Ven, cómeme y trabaja para mi

Con la llegada del otoño, muchos árboles y arbustos se llenan de frutos comestibles. A lo largo de millones de años de evolución, las semillas de muchas plantas se han rodeado de una envoltura carnosa apetecible y sabrosa para atraer a los animales (sobre todo aves y mamíferos) y al mismo tiempo, estos han evolucionado para consumirlas. De esta forma, una vez que sean ingeridas, las semillas serán transportadas en el tracto digestivo y depositadas con los excrementos, en ocasiones a varios kilómetros de distancia.

Serbal (Sorbus aucuparia) cargado de frutos en medio del bosque

Pero el primer paso es atraer la atención de los potenciales consumidores. Muchos de los frutos, una vez maduros, adquieren colores intensos y brillantes que resaltan entre el follaje del bosque. Algunos de ellos, como los del Serbal de los cazadores, se tiñen de rojo, siendo visibles a una gran distancia.

El Serbal de la foto anterior en detalle

Si formáramos parte de un bando de zorzales que pasara volando sobre el bosque, seguramente nos sentiríamos atraídos por ellos, al destacar entre las hojas de los árboles que los rodean y bajaríamos rápidamente a repostar.

Curruca carrasqueña (Sylvia cantillans) comiendo moras de Rubus sp.

Una vez que el animal, en este caso un ave, ha llegado al arbusto, los frutos deben tener un sabor agradable que estimule su consumo.

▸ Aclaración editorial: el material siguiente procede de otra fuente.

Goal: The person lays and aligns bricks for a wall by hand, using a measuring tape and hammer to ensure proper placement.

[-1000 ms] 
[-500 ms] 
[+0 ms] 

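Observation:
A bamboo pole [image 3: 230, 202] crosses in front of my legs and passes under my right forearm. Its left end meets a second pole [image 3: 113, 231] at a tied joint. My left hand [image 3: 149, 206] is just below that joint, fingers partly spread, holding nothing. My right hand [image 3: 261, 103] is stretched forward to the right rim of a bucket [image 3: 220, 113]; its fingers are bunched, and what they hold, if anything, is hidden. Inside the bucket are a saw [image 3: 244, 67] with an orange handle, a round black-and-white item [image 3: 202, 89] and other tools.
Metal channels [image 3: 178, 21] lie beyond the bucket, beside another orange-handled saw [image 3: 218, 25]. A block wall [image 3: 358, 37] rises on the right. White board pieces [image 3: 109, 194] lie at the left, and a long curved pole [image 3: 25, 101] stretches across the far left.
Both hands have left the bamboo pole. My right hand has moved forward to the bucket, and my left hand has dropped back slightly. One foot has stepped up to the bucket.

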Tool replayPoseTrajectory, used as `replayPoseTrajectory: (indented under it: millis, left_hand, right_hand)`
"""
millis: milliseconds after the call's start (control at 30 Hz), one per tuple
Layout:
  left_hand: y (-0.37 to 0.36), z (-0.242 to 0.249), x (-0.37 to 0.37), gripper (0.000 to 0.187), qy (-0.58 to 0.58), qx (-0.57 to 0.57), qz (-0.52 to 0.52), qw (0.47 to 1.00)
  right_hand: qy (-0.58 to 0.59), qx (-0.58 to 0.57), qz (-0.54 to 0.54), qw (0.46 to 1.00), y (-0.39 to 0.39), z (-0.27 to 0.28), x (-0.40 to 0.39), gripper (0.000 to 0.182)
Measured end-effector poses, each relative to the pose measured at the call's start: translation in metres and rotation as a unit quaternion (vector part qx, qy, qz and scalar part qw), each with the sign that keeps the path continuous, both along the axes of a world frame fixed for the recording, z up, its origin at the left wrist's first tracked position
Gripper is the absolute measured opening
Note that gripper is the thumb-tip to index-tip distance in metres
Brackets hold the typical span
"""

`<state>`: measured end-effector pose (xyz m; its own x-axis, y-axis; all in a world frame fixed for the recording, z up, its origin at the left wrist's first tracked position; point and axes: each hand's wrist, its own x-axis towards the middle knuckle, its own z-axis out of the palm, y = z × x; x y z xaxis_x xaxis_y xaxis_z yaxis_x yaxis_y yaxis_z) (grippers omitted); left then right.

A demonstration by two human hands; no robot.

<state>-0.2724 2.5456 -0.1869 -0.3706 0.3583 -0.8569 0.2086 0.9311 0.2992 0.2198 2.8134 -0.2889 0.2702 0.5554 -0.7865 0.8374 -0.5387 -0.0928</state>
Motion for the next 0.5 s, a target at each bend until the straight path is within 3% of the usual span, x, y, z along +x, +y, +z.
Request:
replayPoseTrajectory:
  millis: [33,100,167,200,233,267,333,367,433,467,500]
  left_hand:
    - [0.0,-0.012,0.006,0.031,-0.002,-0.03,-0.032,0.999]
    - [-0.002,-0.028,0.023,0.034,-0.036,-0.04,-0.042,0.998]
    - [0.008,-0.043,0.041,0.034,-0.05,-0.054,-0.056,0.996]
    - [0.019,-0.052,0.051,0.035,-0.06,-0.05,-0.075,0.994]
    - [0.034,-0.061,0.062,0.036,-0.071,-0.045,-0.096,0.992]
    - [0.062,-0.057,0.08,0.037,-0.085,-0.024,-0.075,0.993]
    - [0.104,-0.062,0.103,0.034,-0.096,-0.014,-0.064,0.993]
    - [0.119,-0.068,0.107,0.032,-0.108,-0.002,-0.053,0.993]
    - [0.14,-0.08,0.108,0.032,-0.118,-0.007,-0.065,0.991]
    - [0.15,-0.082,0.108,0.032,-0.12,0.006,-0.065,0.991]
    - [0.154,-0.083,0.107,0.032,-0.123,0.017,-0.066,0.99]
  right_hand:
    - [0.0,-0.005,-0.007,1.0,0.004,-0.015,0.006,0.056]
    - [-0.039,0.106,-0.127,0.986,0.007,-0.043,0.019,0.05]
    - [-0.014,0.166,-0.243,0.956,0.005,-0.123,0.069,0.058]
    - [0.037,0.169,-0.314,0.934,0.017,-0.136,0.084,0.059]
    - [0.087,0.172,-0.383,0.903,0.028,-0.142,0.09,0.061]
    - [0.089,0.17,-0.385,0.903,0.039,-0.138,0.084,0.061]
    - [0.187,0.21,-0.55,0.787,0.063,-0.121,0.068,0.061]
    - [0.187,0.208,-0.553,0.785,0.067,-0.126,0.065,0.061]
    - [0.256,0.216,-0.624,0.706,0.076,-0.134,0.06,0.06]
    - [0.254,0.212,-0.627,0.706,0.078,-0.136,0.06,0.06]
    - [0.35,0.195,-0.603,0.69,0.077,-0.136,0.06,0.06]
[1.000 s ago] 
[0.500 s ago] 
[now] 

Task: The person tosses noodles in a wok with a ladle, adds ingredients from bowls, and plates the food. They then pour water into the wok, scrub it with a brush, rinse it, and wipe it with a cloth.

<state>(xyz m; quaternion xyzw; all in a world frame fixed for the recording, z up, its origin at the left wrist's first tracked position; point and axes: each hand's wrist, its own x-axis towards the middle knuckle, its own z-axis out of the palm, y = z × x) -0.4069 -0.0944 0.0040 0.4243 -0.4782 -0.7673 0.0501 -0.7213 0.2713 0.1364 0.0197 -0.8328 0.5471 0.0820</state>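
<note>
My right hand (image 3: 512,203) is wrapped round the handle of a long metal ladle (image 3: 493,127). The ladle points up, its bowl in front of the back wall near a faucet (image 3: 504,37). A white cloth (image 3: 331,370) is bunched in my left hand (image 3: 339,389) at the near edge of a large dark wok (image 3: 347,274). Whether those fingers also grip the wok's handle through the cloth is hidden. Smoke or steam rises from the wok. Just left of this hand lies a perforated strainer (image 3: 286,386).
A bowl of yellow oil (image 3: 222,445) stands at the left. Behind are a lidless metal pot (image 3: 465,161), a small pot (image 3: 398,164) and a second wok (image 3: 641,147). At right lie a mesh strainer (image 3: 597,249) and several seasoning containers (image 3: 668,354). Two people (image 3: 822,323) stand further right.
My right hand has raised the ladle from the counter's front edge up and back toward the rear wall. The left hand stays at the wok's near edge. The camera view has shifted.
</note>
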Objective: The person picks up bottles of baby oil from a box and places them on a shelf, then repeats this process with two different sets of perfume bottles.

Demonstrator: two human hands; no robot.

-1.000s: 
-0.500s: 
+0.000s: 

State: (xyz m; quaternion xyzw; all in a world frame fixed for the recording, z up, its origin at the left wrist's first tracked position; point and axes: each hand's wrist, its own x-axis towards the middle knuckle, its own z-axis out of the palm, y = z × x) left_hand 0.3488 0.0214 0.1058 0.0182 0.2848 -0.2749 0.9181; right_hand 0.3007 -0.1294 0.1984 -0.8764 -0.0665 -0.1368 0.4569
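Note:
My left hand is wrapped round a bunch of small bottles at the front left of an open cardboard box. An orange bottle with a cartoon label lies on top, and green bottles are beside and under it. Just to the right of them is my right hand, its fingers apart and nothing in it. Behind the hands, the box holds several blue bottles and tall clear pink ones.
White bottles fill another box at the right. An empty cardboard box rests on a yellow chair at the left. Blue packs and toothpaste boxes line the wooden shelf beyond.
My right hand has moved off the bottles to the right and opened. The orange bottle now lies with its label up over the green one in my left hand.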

La pulpa carnosa tiene una gran cantidad de azúcares, como la fructosa o la sacarosa, que resultan muy apetecibles para muchas aves y mamíferos, que además consiguen una gran cantidad de energía ya que son rápidamente metabolizables.

Pero después de haber comido, el ave no ha terminado su trabajo para la planta. Las semillas suelen estar rodeadas de una cáscara dura que las protege. Muchas plantas necesitan que esas semillas pasen por el tracto digestivo de las aves, donde la cáscara de las mismas se adelgaza y ablanda, lo que favorece su posterior germinación. Este proceso recibe el nombre de escarificación.

Evidentemente, en todo este juego salen beneficiadas ambas partes, lo que constituye un claro ejemplo de interacción mutualística: las aves consiguen alimento y energía y las plantas consiguen un servicio de mensajería previo pago de un tasa (azúcares y pigmentos) que disperse sus semillas a larga distancia.